David y Goliath
David se debatía en la oscuridad, presintiendo a su enemigo Goliath. Daba vueltas sobre sí mismo como adivinándolo a sus espaldas, esperando encontrarlo cara a cara y adivinar en sus ojos si viviría o no. Y Goliath se anunciaba gruñendole al oído, haciendo una finta, haciendo sentir su aliento en alguna parte del cuerpo de David, erizándole los pelos de la nuca y obligándolo a olvidar su persecución del sueño reparador que tanto ansiaba, a volver a moverse, a protegerse. Y también golpeaba con una precisión y una impunidad que estaba volviendo loco a David. David hubiera dado su futuro reino por la protección de al menos una armadura, pero no había ninguna al alcance. Existían las hondas y las piedras, pero no había quién se las alcanzara y él no disponía de ninguna.
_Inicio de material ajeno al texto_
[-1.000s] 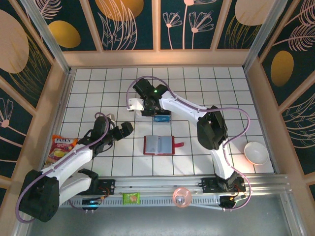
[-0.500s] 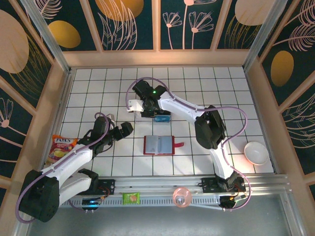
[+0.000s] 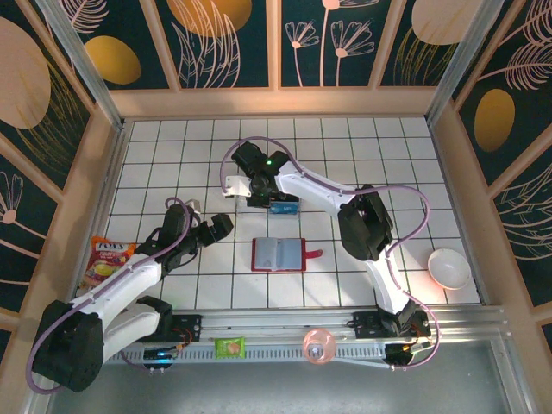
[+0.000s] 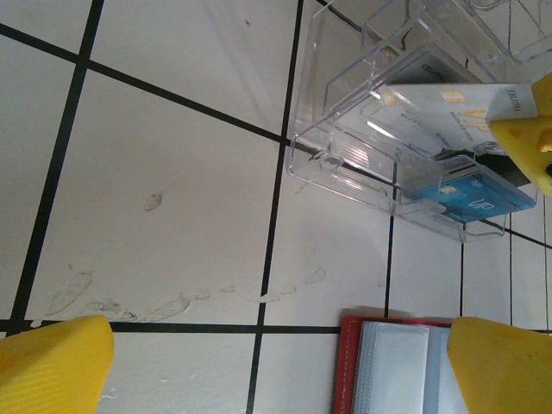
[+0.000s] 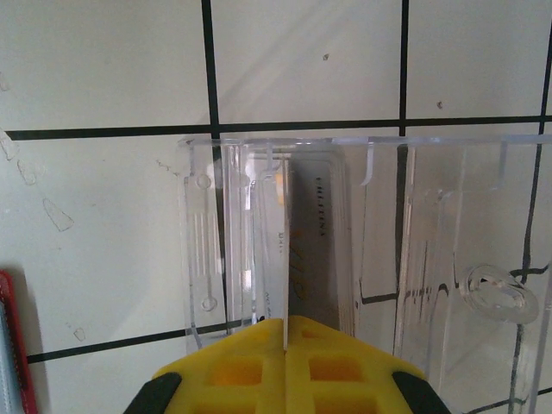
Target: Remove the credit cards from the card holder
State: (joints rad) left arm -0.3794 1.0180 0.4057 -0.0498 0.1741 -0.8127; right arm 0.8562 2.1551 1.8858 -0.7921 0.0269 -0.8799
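Observation:
The card holder (image 3: 279, 254) lies open on the tiles, a red booklet with grey-blue sleeves facing up; its corner shows in the left wrist view (image 4: 388, 366) and its red edge in the right wrist view (image 5: 10, 345). My right gripper (image 3: 248, 186) is shut on a white credit card (image 3: 231, 183), seen edge-on (image 5: 283, 259) between the yellow fingers (image 5: 345, 362), over a clear plastic box (image 5: 362, 241). That box (image 4: 379, 138) holds a blue card (image 4: 470, 194). My left gripper (image 3: 221, 226) hangs open left of the card holder, empty (image 4: 280, 362).
A white bowl (image 3: 449, 267) sits at the right edge. A candy bag (image 3: 105, 259) lies at the left wall. A green packet (image 3: 230, 348) and a pink round object (image 3: 318, 345) rest on the front rail. Wooden walls surround the tiled floor.
My right gripper has shifted slightly left with the white card. The left arm and the card holder have not moved.

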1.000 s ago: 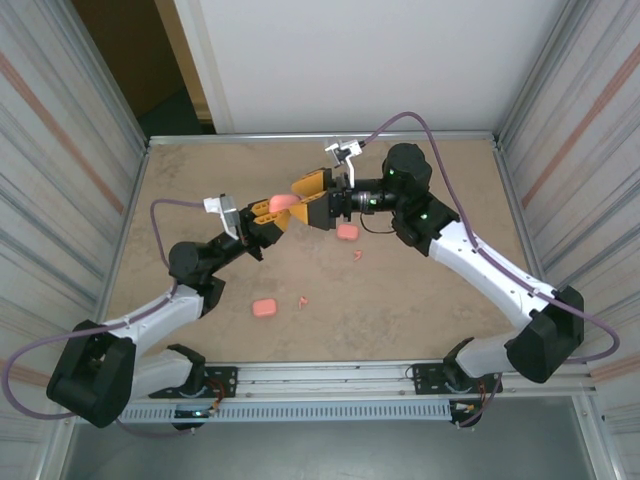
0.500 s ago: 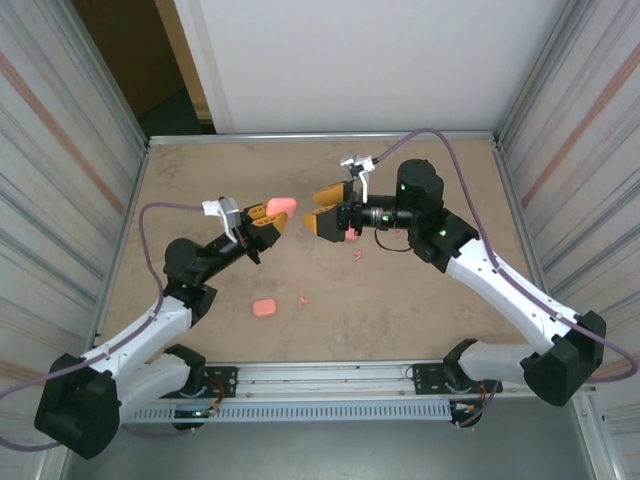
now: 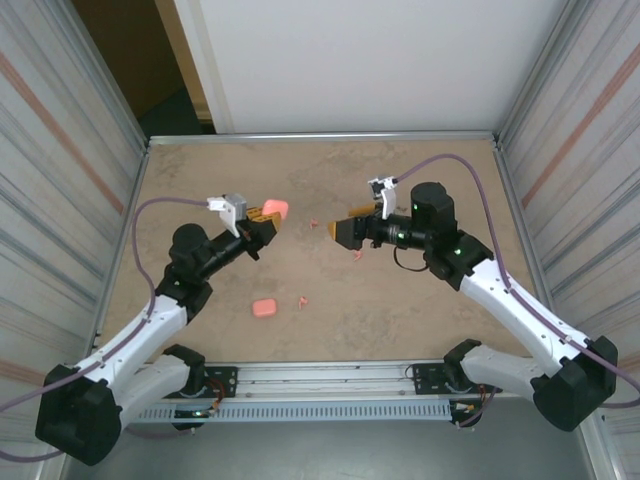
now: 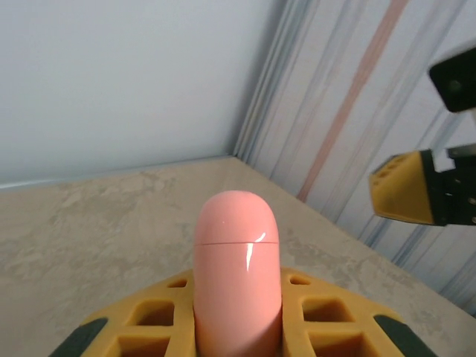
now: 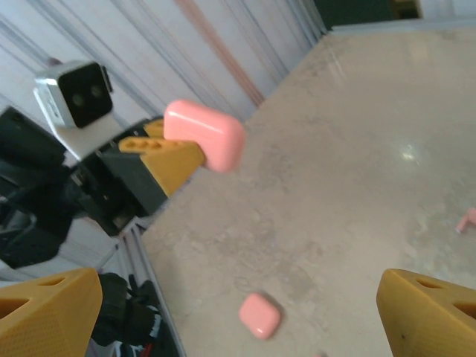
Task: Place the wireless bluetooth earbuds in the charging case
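My left gripper [image 3: 262, 217] is shut on a glossy pink charging case [image 3: 276, 210], held up above the table's back left. In the left wrist view the case [image 4: 236, 253] stands between the yellow fingers [image 4: 335, 320] with its lid seam closed. My right gripper [image 3: 350, 224] hovers open to the right of it, well apart, with nothing between its fingers [image 5: 431, 312]. From the right wrist the held case [image 5: 204, 135] shows at upper left. Tiny pink earbuds lie on the table: one [image 3: 303, 300] near the front, another [image 3: 357, 255] below the right gripper.
A second pink case [image 3: 264, 308] lies on the table towards the front left, also under the right wrist camera [image 5: 260, 314]. Corrugated metal walls [image 3: 70, 150] close in both sides, and a rail [image 3: 330, 375] runs along the near edge.
My right gripper has drawn back to the right, away from the case that the left gripper holds, and stays open. The left gripper with the case has shifted slightly.
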Robot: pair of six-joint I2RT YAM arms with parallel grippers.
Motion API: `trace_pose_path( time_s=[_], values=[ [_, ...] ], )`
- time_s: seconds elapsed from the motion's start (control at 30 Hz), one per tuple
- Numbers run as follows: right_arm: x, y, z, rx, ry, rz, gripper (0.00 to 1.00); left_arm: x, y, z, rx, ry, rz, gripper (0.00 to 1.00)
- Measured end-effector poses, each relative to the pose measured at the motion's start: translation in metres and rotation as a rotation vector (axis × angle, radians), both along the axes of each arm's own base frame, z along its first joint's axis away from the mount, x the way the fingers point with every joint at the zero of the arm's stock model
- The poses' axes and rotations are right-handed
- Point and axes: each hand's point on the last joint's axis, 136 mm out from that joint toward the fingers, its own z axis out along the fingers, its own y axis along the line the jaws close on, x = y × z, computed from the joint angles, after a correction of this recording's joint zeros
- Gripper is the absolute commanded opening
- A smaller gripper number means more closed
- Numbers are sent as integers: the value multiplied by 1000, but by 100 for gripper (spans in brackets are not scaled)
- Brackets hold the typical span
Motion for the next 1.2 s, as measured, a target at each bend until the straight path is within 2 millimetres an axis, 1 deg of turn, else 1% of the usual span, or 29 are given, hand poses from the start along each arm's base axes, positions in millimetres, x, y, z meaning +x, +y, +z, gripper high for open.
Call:
trace_pose_path(
  time_s=[0.13,0.27,0.5,0.6,0.77,1.03,1.2],
  values=[
    [0,-8,-20,-27,48,-34,94,12,15,-13,25,63,61,0],
    [0,-12,-35,-52,83,-53,94,24,31,-25,38,122,122,0],
    [2,-13,-51,-71,140,-70,94,52,79,-49,-6,274,274,0],
    [5,-14,-62,-96,169,-86,94,64,92,-59,-22,360,307,0],
    [6,-14,-73,-118,205,-95,94,83,99,-75,-30,475,321,0],
    [7,-16,-78,-134,220,-104,94,106,98,-117,-16,640,332,0],
    [6,-19,-86,-152,234,-119,94,120,97,-136,-9,698,333,0]
  ],
)
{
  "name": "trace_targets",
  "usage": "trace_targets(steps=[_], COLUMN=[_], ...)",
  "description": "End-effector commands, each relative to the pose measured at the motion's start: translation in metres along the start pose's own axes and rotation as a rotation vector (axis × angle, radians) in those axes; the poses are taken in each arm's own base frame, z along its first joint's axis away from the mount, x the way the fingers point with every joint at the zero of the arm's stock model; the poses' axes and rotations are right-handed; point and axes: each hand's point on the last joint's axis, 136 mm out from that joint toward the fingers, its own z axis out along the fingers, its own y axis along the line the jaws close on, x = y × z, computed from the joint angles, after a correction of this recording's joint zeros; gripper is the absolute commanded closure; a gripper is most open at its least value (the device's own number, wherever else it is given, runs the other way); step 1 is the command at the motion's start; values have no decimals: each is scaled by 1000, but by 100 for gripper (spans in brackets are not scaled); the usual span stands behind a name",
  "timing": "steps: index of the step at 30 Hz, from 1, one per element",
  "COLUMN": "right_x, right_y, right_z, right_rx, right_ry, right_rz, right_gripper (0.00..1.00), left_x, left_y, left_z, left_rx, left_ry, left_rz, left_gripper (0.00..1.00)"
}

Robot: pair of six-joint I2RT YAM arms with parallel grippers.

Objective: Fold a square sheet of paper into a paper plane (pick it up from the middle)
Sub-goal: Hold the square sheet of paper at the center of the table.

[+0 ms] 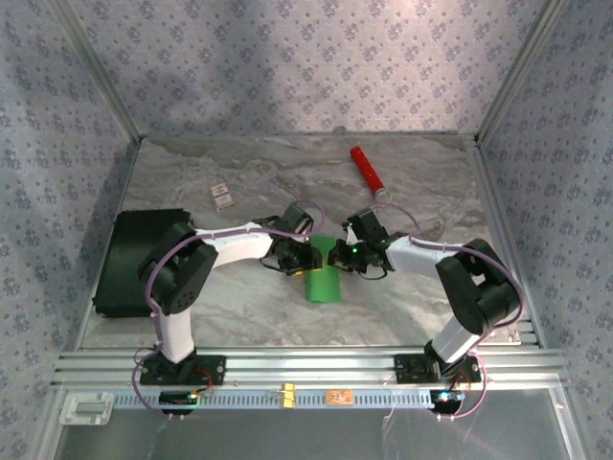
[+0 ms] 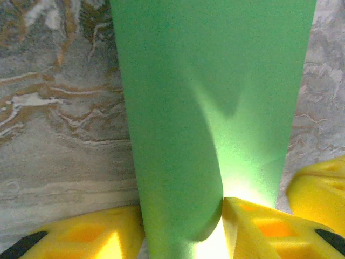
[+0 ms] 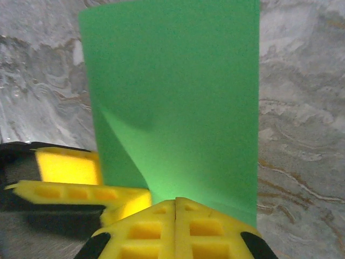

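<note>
The square sheet of paper (image 1: 322, 280) is bright green and hangs bowed between both grippers at the table's middle, its lower edge near the marble. It has no paper plane shape. My left gripper (image 1: 305, 261) is shut on a curled fold of the sheet (image 2: 183, 135), and its yellow fingers (image 2: 91, 237) touch the curl on both sides. My right gripper (image 1: 337, 257) faces it from the right. In the right wrist view the right gripper (image 3: 176, 204) has its tips pressed together on the sheet's near edge, and the sheet (image 3: 178, 97) spreads out beyond them.
A red cylinder (image 1: 369, 172) lies at the back right of the marble table (image 1: 249, 307). A black flat box (image 1: 134, 259) sits at the left edge beside the left arm. A small card (image 1: 222, 196) lies at the back left. Aluminium rails run along the near edge.
</note>
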Motion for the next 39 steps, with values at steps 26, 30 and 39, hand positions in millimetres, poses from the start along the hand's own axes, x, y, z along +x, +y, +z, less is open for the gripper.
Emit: trace_targets(steps=[26,30,39], right_x=[26,23,20], right_y=[-62,-62,-61], right_z=[13,12,11], right_rx=[160,162,161], right_ry=[102,104,97], right_rz=[2,10,11], right_gripper=[98,98,98], left_x=[-21,-28,-29], left_y=[5,-21,-51], left_z=[-37,-65,-70], left_rx=[-25,183,587], left_ry=[-124,-187,-149], left_rz=[-16,-28,-82], left_gripper=[47,49,89])
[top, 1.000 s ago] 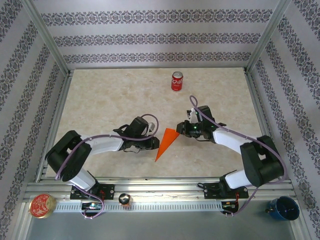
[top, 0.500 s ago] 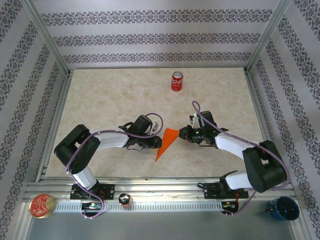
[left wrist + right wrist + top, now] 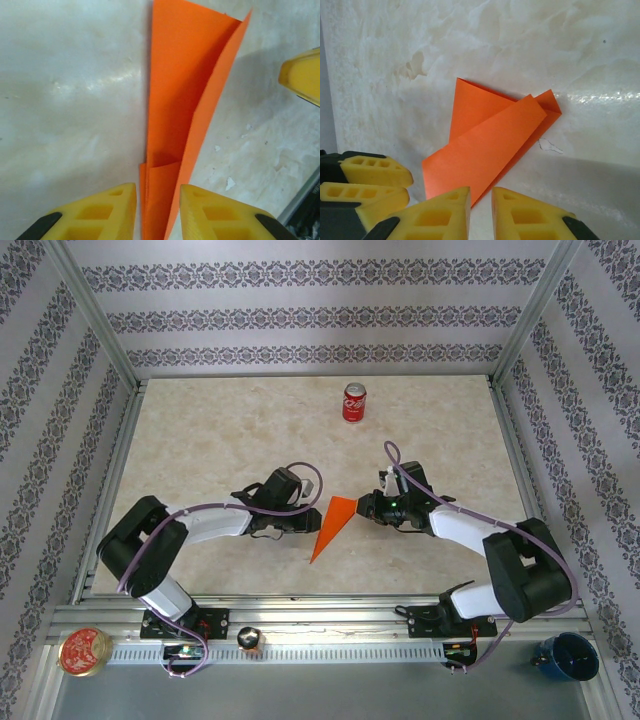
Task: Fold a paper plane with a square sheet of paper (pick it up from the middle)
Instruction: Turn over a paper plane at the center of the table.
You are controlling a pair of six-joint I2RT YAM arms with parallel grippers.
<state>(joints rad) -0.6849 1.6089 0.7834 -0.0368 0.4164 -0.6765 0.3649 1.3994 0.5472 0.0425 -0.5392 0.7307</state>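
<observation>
Straddling the paper plane (image 3: 185, 100), the left gripper (image 3: 157, 195) had released jaws; the right gripper (image 3: 481, 196), equally released, faced its edge.

Paper plane (image 3: 333, 525) on table (image 3: 220, 430), soda can (image 3: 354, 401) behind.

— What does the paper plane (image 3: 333, 525) look like?
— Bright orange and plain, folded into a slim pointed wedge, with layers overlapping along one long crease.
— Where does it lie?
— On the desk (image 3: 200, 440), near the middle. Its wide end faces the back and its tip points toward the near edge, slightly left.
</observation>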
Cada tanto conseguía un momento de paz, de tranquilidad, de quietud; momentos en los que tenía el tiempo para recordar todos y cada uno de los puntos exactos en los que Goliath había golpeado, cada vez en distinto orden, pero siempre con una precisión perfecta en número y lugar. Podía, con los ojos cerrados, llevar un dedo al lugar preciso y sobar. Otras veces buscaba refugio en una pared fresca, en un cambio de peso de una zona caliente a otra, o poniéndose de lleno contra una suave brisa, pues el calor se aliaba con Goliath en esta lucha desigual. David también luchaba contra el insomnio, contra el sueño, contra la irritante espera de un nuevo golpe.
La batalla desigual continuó por horas y David iba siendo derrotado con facilidad. Finalmente, exhausto, se tiró al suelo y se dejó golpear hasta que la sed de sangre de Goliath se hubiera acabado, como si la masacre no fuera más que un capricho o el juego de un cachorro de león. David yacía inerte en el suelo, desangrado, mientras Goliath, nuestro mosquito Goliath, se retiraba zigzagueando frenéticamente en busca de un lugar donde poner sus huevos.